Zuerst bricht Bertram die Unterschenkel des Rehs ab. Das Geräusch erinnert an das Knacken, wenn Westernhelden ihre Handknöchel zurechtrücken, nur lauter. Geschickt zieht er das Fell ab, und zwar so, dass möglichst wenig Haare auf dem Fleisch landen. Die weiße Fettschicht, die darunter zum Vorschein kommt, ist dünn. Schließlich sind Rehe Vegetarier und haben wenig Fettpolster. Mit dem Messer ritzt Bertram den Hals an, um mit einem weiteren Knacken den Kopf abzutrennen. Dann entfernt er den Vorderlauf, in den der Schuss eingedrungen war, denn die Fleischhygiene-Verordnung schreibt vor, dass alle blutigen Stellen entfernt werden müssen.
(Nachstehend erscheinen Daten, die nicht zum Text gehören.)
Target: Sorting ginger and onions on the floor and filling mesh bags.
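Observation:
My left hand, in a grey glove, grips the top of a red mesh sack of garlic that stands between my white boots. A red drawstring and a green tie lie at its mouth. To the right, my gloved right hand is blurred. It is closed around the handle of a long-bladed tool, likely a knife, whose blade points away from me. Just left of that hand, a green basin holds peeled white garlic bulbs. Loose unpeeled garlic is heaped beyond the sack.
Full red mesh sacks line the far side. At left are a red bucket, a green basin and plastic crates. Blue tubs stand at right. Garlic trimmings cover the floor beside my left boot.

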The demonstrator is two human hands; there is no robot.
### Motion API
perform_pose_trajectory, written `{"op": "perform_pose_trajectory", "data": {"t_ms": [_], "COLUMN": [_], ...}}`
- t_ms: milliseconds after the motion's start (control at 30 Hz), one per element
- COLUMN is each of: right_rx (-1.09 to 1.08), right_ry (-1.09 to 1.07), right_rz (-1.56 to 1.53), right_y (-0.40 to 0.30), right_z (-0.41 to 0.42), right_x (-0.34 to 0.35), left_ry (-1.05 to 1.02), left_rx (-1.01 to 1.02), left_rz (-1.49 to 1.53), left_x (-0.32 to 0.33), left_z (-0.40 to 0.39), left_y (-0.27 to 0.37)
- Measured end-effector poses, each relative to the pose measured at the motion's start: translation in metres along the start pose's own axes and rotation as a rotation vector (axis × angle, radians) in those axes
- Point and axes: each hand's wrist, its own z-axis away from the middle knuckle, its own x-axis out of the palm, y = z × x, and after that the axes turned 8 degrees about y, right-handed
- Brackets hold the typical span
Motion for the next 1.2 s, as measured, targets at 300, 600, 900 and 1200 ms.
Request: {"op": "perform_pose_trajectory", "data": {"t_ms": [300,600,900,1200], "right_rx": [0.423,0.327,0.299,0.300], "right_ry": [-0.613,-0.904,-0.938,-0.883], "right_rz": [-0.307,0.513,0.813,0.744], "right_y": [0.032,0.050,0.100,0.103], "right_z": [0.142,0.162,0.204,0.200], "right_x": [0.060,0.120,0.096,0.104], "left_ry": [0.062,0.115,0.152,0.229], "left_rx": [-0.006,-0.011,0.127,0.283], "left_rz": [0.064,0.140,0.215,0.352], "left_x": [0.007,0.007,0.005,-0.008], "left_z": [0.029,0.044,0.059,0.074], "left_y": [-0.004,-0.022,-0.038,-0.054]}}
Der Jäger hat bewusst eine Munition verwandt, die Muskeln und Knochen an der Einschussstelle zerfetzt, damit die Schockwirkung im Körper groß ist und der Tod möglichst schnell eintritt.
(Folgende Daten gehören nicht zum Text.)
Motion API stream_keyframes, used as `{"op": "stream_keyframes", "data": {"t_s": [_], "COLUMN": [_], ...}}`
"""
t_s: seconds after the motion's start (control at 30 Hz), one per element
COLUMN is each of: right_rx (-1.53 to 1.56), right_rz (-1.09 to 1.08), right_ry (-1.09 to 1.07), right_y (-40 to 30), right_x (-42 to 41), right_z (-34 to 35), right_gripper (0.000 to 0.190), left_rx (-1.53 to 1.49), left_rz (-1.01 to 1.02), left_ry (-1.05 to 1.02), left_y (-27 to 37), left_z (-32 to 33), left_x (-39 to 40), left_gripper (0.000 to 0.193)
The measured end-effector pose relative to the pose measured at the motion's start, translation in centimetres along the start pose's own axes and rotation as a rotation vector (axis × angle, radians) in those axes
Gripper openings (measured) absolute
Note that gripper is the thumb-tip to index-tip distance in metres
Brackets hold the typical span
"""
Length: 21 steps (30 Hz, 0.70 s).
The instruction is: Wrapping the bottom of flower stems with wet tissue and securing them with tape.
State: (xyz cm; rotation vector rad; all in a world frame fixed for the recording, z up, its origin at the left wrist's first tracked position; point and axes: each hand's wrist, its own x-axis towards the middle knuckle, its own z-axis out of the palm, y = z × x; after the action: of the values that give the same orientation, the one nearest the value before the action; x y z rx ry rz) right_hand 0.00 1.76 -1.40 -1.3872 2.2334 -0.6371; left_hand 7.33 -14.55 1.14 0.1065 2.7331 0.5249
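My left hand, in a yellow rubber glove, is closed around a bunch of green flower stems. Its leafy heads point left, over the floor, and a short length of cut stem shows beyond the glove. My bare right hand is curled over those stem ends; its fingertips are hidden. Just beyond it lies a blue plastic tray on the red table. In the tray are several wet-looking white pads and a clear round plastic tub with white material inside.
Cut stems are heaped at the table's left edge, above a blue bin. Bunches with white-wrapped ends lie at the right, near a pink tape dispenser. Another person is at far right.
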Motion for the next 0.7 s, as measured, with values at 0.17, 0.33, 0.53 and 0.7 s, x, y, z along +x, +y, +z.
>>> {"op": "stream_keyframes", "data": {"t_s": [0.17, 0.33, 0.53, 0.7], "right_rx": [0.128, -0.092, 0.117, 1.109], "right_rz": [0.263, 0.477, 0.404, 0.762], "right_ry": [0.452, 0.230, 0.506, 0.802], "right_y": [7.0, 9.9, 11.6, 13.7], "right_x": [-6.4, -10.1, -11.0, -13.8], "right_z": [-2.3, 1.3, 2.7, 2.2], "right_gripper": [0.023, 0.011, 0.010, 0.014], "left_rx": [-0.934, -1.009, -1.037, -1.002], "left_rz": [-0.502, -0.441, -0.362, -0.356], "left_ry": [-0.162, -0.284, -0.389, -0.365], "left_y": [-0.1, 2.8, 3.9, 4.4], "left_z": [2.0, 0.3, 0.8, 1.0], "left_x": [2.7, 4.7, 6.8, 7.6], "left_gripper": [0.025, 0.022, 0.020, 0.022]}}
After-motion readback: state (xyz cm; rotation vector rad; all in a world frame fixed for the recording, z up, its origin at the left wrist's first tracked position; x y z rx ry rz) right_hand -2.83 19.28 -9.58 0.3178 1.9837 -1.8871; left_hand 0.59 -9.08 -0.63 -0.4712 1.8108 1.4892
Nach dem Zerlegen bleibt nur wenig Fleisch übrig

Nun trennt der Förster die kugelförmigen Lymphknoten heraus. Was jetzt noch übrig ist, teilt Bertram in seine Einzelteile: den Rehrücken, zwei Hinterläufe, ein Vorderlauf und zwei Rippenbögen, die für die Soße verwendet werden können. Vier Kilogramm zeigt die Waage nun noch an. Beim Wildschwein sind es am Ende mitsamt Knochen noch sieben Kilogramm. „Manche wundern sich, wie wenig letztlich übrig bleibt“, sagt der Förster. Das mache auch den höheren Preis für Wildfleisch aus.

Dennoch ist Bertram ein Freund von Wildgerichten. Sein Tipp für die Zubereitung: „Man sollte das Fleisch nicht einlegen, sonst verliert es seinen typischen Wildgeschmack.“ Wer den Rehrücken beim Metzger entbeinen lasse, sollte sich die Knochen mitgeben lassen, um daraus den Wildfonds anzusetzen. Unbedingt achten solle man auf die Herkunft des Fleischs, vor allem beim Hirsch. „Der ist zur Zeit sehr in Mode. Aber die meisten kommen aus Neuseeland, weil es dort Gehege gibt. Man kann nicht ausschließen, dass die Tiere Aufbaupräparate bekommen haben“, warnt er.